Report how many lines contain the word "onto" in the listing that follows. Give nothing besides the number.

╔══

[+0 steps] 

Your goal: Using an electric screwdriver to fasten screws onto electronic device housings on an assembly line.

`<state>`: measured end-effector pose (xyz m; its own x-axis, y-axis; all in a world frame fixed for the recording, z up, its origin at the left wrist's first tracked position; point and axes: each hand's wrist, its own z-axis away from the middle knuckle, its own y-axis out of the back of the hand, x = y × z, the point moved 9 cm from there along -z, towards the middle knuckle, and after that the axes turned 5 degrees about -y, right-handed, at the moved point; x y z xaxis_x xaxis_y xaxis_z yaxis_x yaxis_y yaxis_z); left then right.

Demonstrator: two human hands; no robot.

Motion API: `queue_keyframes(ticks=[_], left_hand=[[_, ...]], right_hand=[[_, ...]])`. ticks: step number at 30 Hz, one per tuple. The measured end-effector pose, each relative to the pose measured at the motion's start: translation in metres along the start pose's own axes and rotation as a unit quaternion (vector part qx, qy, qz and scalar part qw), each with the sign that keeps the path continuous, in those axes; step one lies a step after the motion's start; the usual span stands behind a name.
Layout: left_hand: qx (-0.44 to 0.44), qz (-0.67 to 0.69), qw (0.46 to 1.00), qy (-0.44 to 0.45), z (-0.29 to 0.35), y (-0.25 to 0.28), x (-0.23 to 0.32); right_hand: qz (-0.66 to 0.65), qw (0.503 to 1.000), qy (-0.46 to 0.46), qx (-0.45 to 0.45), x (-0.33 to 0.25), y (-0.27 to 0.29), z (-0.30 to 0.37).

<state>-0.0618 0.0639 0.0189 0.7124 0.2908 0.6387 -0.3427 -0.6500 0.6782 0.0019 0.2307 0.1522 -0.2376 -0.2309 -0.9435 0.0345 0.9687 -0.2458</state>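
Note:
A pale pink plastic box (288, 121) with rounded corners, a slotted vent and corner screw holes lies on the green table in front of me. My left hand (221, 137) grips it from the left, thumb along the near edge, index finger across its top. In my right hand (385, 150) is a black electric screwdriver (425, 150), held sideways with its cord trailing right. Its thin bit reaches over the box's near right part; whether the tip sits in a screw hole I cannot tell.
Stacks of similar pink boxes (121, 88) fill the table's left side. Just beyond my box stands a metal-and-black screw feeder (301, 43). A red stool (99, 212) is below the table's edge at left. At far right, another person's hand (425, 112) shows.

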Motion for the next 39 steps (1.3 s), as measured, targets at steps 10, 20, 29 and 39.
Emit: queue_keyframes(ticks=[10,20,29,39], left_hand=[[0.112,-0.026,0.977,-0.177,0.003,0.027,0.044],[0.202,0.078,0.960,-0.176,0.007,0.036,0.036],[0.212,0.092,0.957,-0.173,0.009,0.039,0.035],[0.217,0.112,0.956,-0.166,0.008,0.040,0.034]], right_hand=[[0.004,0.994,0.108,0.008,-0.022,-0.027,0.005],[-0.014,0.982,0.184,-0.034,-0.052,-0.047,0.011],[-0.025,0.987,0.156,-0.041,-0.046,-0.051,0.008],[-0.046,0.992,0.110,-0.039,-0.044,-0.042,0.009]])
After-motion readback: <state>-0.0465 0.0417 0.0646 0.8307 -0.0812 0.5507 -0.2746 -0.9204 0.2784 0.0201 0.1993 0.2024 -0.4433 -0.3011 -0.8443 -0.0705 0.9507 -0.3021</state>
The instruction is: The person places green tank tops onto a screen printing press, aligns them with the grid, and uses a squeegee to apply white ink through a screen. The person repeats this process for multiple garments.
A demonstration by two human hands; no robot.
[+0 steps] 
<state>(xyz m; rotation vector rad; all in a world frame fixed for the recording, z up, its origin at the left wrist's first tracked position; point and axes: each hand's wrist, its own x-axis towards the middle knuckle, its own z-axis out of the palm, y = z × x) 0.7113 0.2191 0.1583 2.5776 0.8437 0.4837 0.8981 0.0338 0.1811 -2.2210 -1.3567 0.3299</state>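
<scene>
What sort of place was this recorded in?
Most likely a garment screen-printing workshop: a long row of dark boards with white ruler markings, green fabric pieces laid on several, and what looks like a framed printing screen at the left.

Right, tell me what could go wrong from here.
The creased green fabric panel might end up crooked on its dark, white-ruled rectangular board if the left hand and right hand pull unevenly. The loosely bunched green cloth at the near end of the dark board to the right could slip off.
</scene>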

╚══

> _Answer space_: 2